Task brief: Look below for the line holding "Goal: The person" and the line holding "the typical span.". Transcribe exactly those lines and all lines between them, nothing more.
Content starts
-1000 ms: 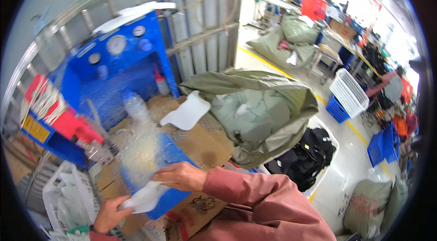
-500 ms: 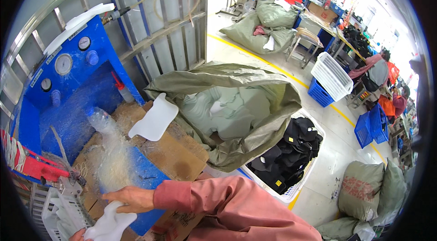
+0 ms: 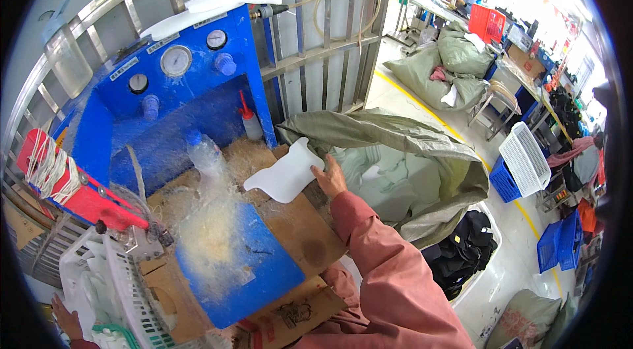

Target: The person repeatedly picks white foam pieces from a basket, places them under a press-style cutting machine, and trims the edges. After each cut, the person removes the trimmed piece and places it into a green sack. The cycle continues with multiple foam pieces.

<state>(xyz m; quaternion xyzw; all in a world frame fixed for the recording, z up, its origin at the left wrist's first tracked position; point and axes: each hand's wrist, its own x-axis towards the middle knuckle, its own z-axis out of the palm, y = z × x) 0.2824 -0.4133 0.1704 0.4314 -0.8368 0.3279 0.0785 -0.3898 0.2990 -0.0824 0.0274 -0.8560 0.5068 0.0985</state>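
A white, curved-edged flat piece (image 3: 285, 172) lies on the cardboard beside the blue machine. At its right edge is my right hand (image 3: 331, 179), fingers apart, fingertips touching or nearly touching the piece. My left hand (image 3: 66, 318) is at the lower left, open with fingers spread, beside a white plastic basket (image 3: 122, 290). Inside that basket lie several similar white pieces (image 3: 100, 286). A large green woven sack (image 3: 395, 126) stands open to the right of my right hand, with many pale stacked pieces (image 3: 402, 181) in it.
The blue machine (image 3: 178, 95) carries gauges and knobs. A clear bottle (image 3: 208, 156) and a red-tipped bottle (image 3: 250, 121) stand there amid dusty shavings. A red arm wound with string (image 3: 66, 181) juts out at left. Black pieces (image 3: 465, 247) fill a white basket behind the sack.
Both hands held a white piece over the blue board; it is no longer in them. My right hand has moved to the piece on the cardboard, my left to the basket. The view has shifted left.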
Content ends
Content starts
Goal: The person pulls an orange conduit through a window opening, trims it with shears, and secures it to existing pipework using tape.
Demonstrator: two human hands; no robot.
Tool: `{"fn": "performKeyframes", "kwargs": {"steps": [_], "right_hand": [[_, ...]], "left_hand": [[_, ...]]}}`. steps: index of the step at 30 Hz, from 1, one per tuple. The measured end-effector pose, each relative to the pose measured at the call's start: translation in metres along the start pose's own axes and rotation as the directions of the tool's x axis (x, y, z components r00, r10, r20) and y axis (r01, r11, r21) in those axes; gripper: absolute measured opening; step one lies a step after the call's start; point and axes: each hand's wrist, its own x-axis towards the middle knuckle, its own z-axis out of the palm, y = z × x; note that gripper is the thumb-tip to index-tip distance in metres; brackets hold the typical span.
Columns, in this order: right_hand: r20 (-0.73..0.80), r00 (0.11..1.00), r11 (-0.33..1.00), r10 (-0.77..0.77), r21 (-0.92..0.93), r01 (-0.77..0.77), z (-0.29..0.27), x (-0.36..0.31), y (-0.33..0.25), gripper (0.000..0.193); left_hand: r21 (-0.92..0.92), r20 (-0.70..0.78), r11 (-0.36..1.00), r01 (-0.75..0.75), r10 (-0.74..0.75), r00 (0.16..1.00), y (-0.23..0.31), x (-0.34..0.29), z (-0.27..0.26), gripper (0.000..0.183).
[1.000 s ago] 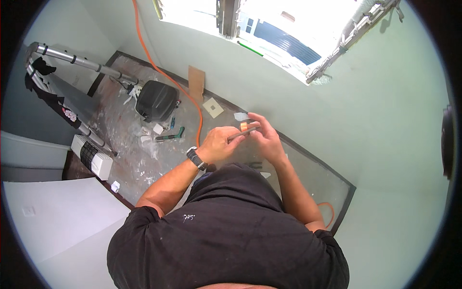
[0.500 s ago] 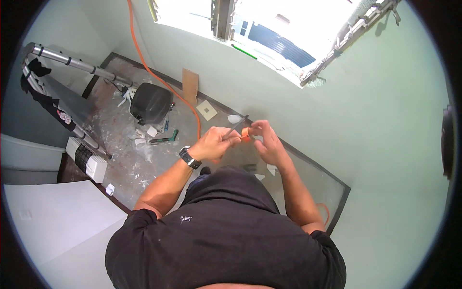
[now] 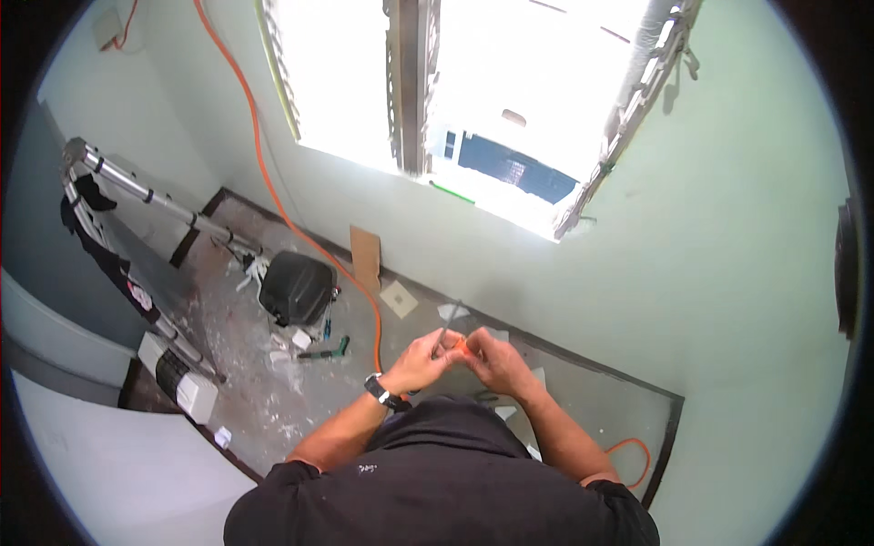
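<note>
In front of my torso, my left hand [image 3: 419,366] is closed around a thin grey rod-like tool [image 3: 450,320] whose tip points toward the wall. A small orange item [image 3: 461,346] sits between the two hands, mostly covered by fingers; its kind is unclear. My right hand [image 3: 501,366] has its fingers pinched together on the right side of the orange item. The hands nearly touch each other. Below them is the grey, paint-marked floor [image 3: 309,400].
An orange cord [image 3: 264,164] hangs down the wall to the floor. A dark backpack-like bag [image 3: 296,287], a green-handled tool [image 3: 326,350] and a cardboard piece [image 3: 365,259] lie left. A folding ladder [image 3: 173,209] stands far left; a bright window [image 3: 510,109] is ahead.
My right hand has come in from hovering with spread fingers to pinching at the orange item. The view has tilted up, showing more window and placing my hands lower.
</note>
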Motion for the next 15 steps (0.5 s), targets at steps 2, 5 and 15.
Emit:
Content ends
Output below:
Goal: The person pulls an orange conduit through a window opening, trims it with shears, and secures it to existing pipework using tape.
Demonstrator: two human hands; no robot.
Tool: `{"fn": "performKeyframes", "kwargs": {"steps": [_], "right_hand": [[_, ...]], "left_hand": [[_, ...]]}}`. steps: index of the step at 30 Hz, from 1, one per tuple. The measured end-effector pose, each relative to the pose measured at the call's start: translation in metres along the start pose's own axes and rotation as the directions of the tool's x axis (x, y, z components r00, r10, r20) and y axis (r01, r11, r21) in those axes; gripper: absolute measured opening; step one lies a step after the call's start; point and axes: each hand's wrist, its own x-axis towards the middle knuckle, its own z-axis out of the palm, y = z × x; note that gripper is the thumb-tip to index-tip distance in metres; brackets hold the typical span.

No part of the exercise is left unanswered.